8. A gene synonymous codon optimization system, characterized in that, include: The data acquisition module is used to collect the codon index sequence of the original genes of the target organism; A feature extraction module is used to input the codon index sequence into a first backbone network, RiboMamba, and output the single-unit ribosome density distribution of the codon index sequence. The first backbone network, RiboMamba, consists of an input layer, an embedding module, a positional encoding, a multi-scale convolutional block, a Mamba state space block, and an output layer connected in sequence. Based on the peak position or a preset target region in the single-unit ribosome density distribution, an optimal window is determined, and a codon site is randomly selected within the optimal window for synonymous codon replacement to obtain an updated codon index sequence. The updated codon index sequence is then input into a second backbone network, RiboMamba, and outputs a first two-unit ribosome density distribution. The second backbone network, RiboMamba, includes a fusion module added between the multi-scale convolutional block and the Mamba state space block of the first backbone network, RiboMamba. The first two-unit ribosome density distribution is scored, and when the score meets a preset condition, the current optimal codon index sequence is output. The second two-unit ribosome density distribution of the current optimal codon index sequence is extracted again using the first backbone network, RiboMamba. An optimization module is used to confirm the current optimal codon index sequence as the final optimal codon index sequence if the density distribution of the second dimer ribosome matches the density distribution of the first dimer ribosome.

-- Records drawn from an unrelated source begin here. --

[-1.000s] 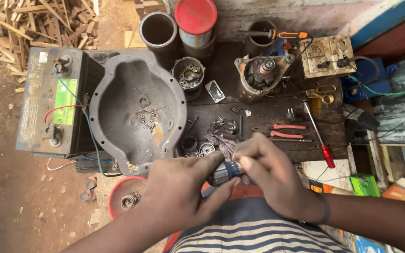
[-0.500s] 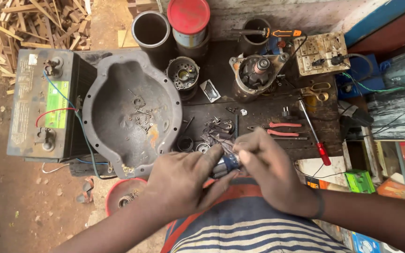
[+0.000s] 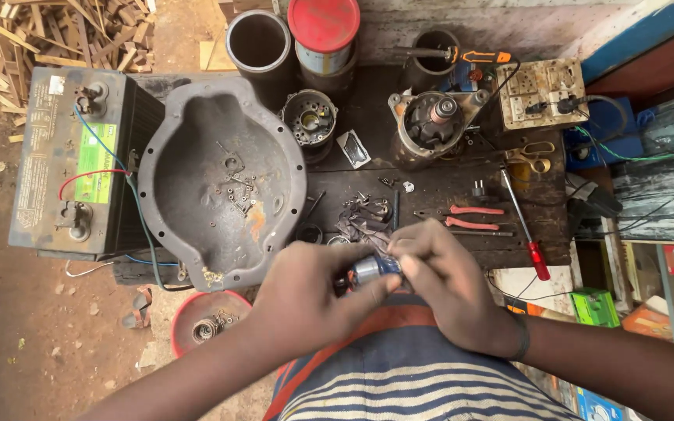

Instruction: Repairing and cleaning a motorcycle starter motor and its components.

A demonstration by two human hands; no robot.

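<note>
My left hand (image 3: pixel 306 300) and my right hand (image 3: pixel 450 284) meet over my lap, just below the dark workbench (image 3: pixel 438 187). Between them I grip a small cylindrical metal part (image 3: pixel 372 269), silver and blue with an orange end. The left thumb presses on its side, and the right fingers pinch its right end. Most of the part is hidden by my fingers. A small heap of loose metal bits (image 3: pixel 364 214) lies on the bench just above my hands.
A large grey dished metal cover (image 3: pixel 220 183) holds small screws. A car battery (image 3: pixel 76 164) with wires sits left. On the bench are a motor housing (image 3: pixel 431 125), red-handled pliers (image 3: pixel 470 218), a red-handled screwdriver (image 3: pixel 524 222), scissors (image 3: pixel 532 156), a socket board (image 3: pixel 540 93) and cans.
My hands stay together on the small part, with the fingers shifting slightly. The view has tilted a little, so the bench sits lower in the frame.
</note>
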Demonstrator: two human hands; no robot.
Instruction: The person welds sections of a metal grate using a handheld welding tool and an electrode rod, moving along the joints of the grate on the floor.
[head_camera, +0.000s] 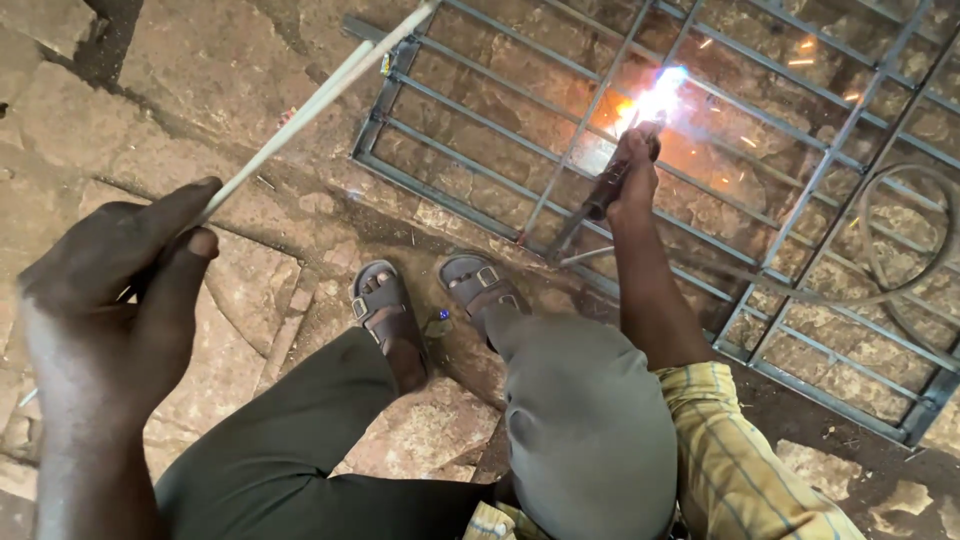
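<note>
My right hand (635, 170) grips a dark welding electrode holder (605, 190) and presses its tip against a bar of a grey metal grille (470, 205) lying on the ground. A bright white-blue arc (660, 100) burns at the tip and sparks fly off to the upper right. My left hand (120, 300) is raised at the left and is closed on a few thin pale welding rods (320, 100) that slant up toward the top of the view. I squat with both sandalled feet (430, 300) at the grille's near edge.
The ground is uneven brown stone slabs (200, 70). A grey cable (900, 270) loops over the right part of the grille. A small dark blue object (441, 318) lies between my feet. My knees fill the lower middle.
</note>
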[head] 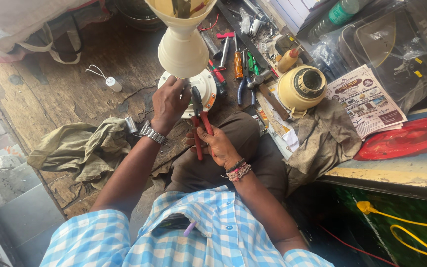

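Note:
My left hand (169, 101), with a metal watch on the wrist, grips the edge of a round cream-white appliance base (204, 85) that lies on the wooden floor under a cream cone-shaped part (183, 47). My right hand (217, 143), wearing bead bracelets, holds red-handled pliers (199, 121) by the handles. The pliers' dark jaws point up at the base, right beside my left fingers. My knee in brown trousers sits under the right hand.
Screwdrivers and pliers (238, 64) lie scattered beyond the base. A cream motor housing (302, 86) rests on a dirty cloth at right, by a printed leaflet (366, 101) and a red lid (404, 141). An olive rag (82, 148) lies left. A small white capacitor (113, 84) sits on the boards.

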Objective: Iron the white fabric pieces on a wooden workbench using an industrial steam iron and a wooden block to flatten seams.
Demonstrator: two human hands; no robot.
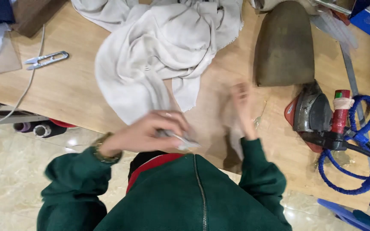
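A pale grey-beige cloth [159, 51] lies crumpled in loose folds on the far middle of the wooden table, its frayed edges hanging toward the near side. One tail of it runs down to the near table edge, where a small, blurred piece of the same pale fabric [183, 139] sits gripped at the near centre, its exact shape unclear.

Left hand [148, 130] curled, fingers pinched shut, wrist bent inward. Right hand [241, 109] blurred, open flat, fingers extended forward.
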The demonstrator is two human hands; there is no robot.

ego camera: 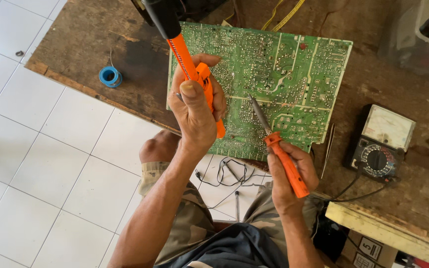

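Mid-desoldering, I reckon. My left hand (pixel 194 106) has its grip clamped round the orange-and-black desoldering pump (pixel 189 64), thumb up top, held above the green circuit board (pixel 294 74). My right hand (pixel 291 171) is closed on the soldering iron (pixel 279 149) by its orange plastic handle, with the dull metal tip down on the solder side near the board's middle. The board lies flat on the rough wooden counter (pixel 75 54). Next move probably calls for getting the pump's nozzle right beside that tip.
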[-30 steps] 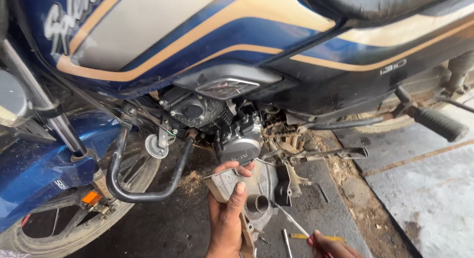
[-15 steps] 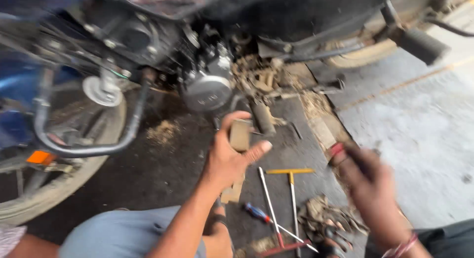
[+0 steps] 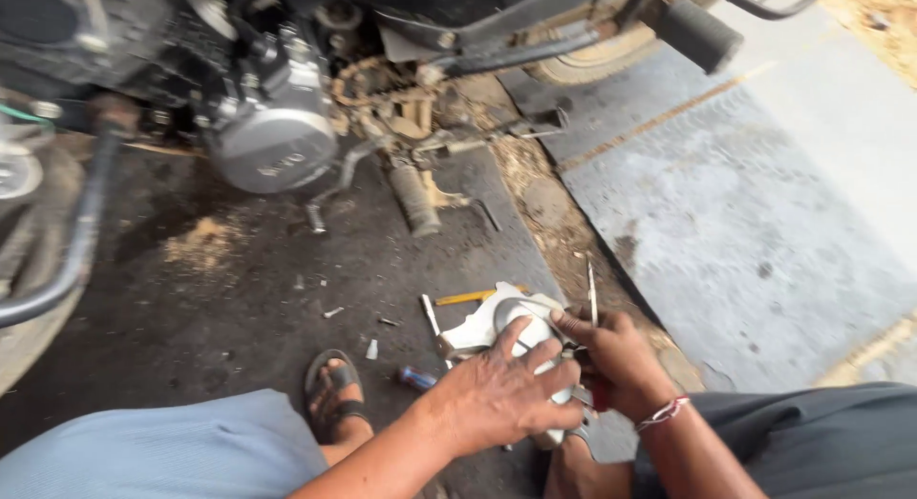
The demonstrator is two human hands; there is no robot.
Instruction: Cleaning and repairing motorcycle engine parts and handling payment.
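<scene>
1. While low on the oily floor (image 3: pixel 239 298), the left hand (image 3: pixel 506 394) spreads its fingers over a curved silver-grey metal cover (image 3: pixel 506 322).
2. Right hand (image 3: pixel 616 360) pinches its edge, fingers curled.
3. Cover looks rigid, light, likely greasy; rim grip safest.

Lit by soft, even daylight, brightest over the pale concrete slab (image 3: pixel 764 222) at right. Dim and shadowed beneath the motorcycle engine (image 3: pixel 272 146) along the top. Slightly smeared by motion throughout, edges softest at upper left. No harsh glare, only faint shadows.
</scene>
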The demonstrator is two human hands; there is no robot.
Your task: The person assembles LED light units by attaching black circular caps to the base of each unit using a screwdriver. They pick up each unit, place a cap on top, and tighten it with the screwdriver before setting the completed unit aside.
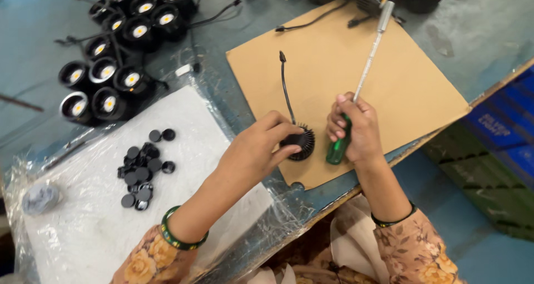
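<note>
My left hand (257, 148) grips a small black finned lamp housing (300, 143) that rests on a brown cardboard sheet (411, 89). A black wire (285, 86) rises from the housing toward the far side. My right hand (355, 126), just right of the housing, is closed around the green handle of a screwdriver (339, 145). The screwdriver's long metal shaft (371, 55) points up and away from me. The two hands are close together but do not touch.
A pile of small black round caps (142, 167) lies on a white sheet wrapped in clear plastic (83, 217) at the left. Several black round lamps with yellow centres (119, 45) cluster at the far left. A blue crate (503, 128) stands off the table's right edge.
</note>
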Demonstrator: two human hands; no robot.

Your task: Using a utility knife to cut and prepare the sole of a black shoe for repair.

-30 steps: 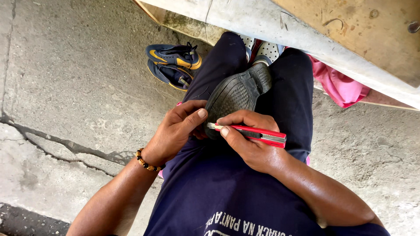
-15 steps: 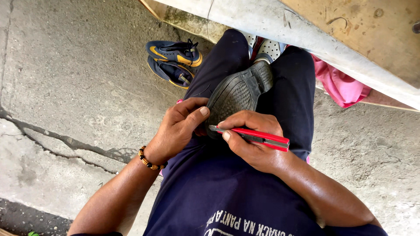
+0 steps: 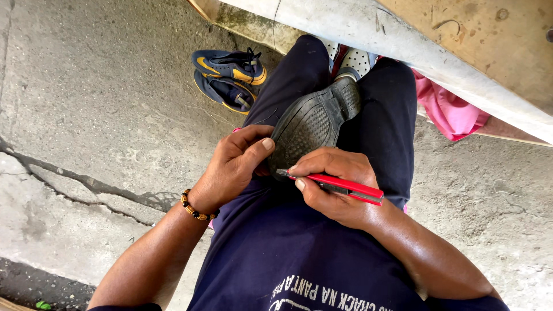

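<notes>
I see the black shoe sole (image 3: 314,124) lying tread-up along my lap, its heel end toward my knees. My left hand (image 3: 233,167) clamps its near edge, thumb on the tread. My right hand (image 3: 334,190) is closed around the red utility knife (image 3: 340,185), blade tip touching the sole's near rim. To cut well here, I judge I should keep the left fingers behind the blade's path, draw in shallow strokes along the rim, and press the sole firmly against my thigh.
</notes>
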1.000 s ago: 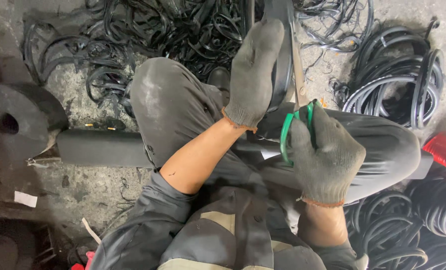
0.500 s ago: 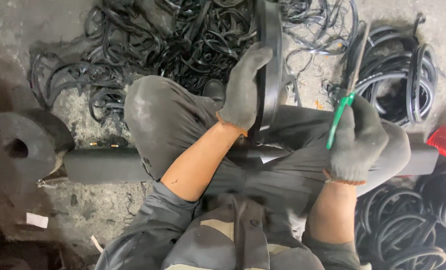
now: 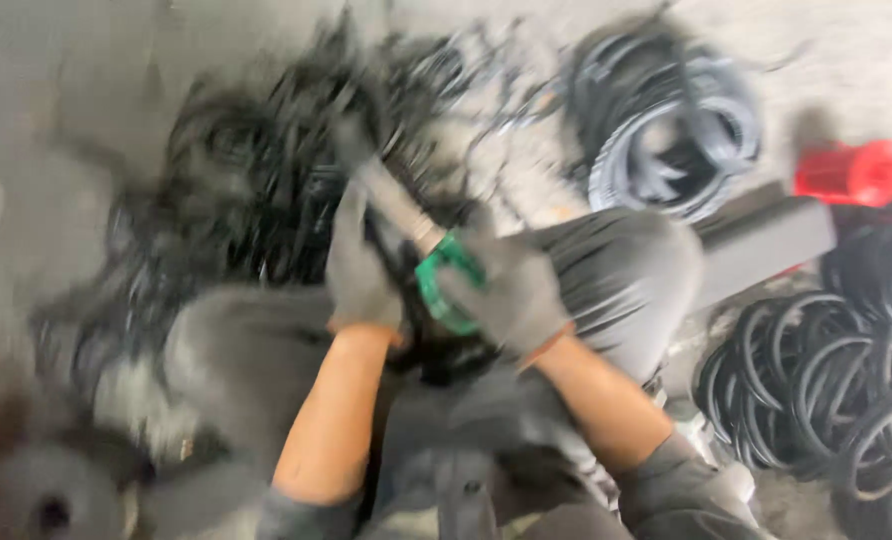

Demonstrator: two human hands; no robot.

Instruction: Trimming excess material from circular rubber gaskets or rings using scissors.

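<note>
Head view, blurred | left hand in grey glove closed on black rubber strip above lap | right hand fisted round green-handled tool against strip | loose pile of rubber strips on floor beyond, coiled rings at right; progress cannot be told.

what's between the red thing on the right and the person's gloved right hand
In the head view, the person's grey-trousered knee and a dark grey bar lie between the red object and the right hand.

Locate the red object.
In the head view the red object lies at the far right on the floor, beside the grey bar and right of the coiled rubber rings.
</note>
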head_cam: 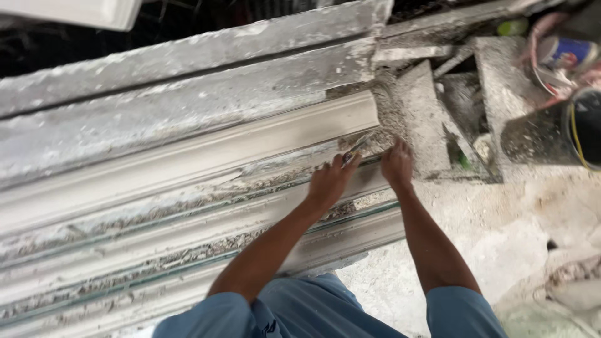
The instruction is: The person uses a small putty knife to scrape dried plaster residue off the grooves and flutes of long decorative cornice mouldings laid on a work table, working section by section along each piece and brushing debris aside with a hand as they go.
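The left hand (330,181) is closed around the handle of a small metal scraping tool (357,149), whose thin blade sticks out past the fingers and points up and to the right, toward the end of a long white plaster moulding (188,164). The tool's long axis runs on a diagonal from the hand at lower left to its tip at upper right, and the tip lies at or just beside the moulding's right end, where rough grey plaster is crusted. The moulding itself runs lengthwise from the lower left of the view up to the right, with ridged profiles stacked parallel to one another and streaks of crumbly residue along the lower grooves. The right hand (397,164) rests just beside the left, its fingers curled down against the rough end of the moulding; whether it grips anything cannot be told. Both forearms reach up from blue short sleeves (313,316) at the bottom edge. To the right, well apart from the hands, stand plaster-caked blocks (501,81), a dark bucket (587,128) and a small can (566,53) on a dusty white floor (501,250).
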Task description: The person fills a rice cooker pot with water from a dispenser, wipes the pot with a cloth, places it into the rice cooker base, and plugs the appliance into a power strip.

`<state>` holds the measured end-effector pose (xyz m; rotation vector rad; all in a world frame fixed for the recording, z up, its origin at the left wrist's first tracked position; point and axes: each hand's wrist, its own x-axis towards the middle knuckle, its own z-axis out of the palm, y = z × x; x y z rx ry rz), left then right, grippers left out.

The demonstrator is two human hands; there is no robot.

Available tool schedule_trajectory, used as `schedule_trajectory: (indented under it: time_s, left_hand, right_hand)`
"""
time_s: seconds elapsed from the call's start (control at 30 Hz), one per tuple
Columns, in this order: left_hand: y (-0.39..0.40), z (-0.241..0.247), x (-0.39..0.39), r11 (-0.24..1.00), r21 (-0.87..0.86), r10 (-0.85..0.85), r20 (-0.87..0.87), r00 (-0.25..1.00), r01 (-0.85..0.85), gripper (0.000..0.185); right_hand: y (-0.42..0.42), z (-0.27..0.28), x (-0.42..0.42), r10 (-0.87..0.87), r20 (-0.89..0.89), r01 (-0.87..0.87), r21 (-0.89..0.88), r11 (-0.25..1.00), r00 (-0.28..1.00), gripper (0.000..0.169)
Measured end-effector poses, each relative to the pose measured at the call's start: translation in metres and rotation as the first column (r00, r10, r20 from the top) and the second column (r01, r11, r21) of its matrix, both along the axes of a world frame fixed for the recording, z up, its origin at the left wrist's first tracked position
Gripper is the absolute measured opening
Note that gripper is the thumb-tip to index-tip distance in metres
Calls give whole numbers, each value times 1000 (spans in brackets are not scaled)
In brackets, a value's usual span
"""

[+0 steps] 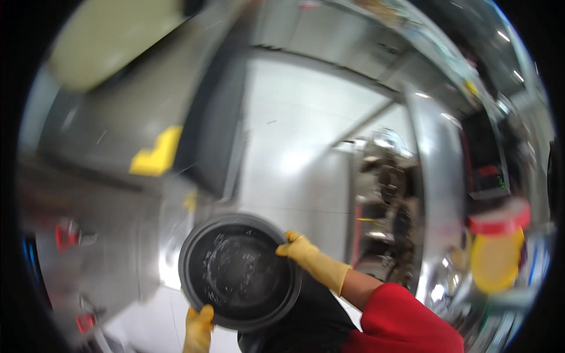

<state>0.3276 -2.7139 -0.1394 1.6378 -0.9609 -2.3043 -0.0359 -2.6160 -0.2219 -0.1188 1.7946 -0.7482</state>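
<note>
A round dark pot or inner cooking bowl (pixel 240 271) is held in front of my body, its open top facing up, with whitish residue or suds on its inner bottom. My left hand (pixel 201 324), in a yellow rubber glove, grips the rim at the lower left, thumb over the edge. My right hand (pixel 300 249), in a matching yellow glove, holds the rim at the right side. The fingers under the bowl are hidden by it.
Stainless steel cabinets (pixel 101 238) with red handles stand at the left. On the right, a steel shelf (pixel 435 176) has metal pots (pixel 390 183) beneath it and a yellow container with a red lid (pixel 496 260) near it. Tiled floor (pixel 291 132) lies between.
</note>
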Motion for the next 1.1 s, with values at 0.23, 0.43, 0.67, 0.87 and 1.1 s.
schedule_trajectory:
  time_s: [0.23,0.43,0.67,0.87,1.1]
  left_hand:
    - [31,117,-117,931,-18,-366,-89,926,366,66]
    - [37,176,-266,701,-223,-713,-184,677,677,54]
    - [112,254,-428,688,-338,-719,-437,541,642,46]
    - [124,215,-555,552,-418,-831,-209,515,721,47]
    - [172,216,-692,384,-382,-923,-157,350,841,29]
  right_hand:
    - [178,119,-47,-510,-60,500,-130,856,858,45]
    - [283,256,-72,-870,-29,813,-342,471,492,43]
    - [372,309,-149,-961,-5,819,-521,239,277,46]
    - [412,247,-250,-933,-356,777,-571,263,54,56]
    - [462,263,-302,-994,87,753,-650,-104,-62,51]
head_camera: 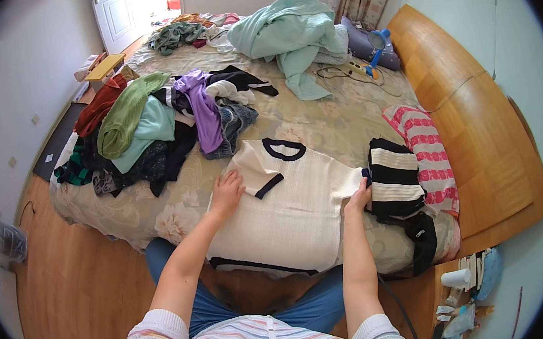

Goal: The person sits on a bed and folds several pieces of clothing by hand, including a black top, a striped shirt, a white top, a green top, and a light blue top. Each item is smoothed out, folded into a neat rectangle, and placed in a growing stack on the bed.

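Observation:
A cream short-sleeved knit top with black trim lies spread on the bed, its collar away from me and its hem over the near edge. One sleeve is folded inward across the body, and my left hand rests on the left side beside that sleeve, fingers slightly spread. At the other side, my right hand pinches the dark cuff of the right sleeve. Just right of this hand is a folded black-and-white striped garment. A heap of mixed clothes lies on the left of the bed.
A black garment with a zip hangs at the near right bed edge. Beyond are a mint-green blanket, a blue desk lamp and a power strip. A pink-and-white cloth lies by the wooden headboard.

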A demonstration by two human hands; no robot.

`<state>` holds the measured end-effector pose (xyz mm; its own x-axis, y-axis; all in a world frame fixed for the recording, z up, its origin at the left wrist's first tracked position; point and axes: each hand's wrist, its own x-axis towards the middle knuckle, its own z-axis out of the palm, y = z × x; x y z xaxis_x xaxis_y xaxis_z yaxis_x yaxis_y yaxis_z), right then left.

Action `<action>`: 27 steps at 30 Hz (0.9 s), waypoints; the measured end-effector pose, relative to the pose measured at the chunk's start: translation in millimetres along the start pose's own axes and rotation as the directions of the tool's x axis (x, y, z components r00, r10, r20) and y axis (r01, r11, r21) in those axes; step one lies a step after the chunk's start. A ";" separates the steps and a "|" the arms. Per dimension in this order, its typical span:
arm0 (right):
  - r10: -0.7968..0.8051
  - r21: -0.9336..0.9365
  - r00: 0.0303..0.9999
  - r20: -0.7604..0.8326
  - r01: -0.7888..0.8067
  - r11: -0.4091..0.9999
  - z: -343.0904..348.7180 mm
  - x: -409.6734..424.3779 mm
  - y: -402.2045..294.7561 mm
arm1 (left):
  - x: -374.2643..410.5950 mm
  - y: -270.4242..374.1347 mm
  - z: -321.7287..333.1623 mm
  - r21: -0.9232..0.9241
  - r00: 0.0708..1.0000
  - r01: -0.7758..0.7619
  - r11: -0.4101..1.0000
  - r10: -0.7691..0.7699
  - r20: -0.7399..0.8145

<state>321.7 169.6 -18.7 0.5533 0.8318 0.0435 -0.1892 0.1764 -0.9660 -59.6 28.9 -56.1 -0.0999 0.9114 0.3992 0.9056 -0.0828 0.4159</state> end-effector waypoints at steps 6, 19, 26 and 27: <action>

9. A computer device, comprising a memory, a processor, and a computer program stored in the memory, characterized in that, The processor executes the computer program to implement the steps of the method according to any one of claims 1 to 7.

10. A computer-readable storage medium having a computer program stored thereon, characterized in that, When the computer program is loaded by the processor, it is able to perform the steps of the method according to any one of claims 1 to 7.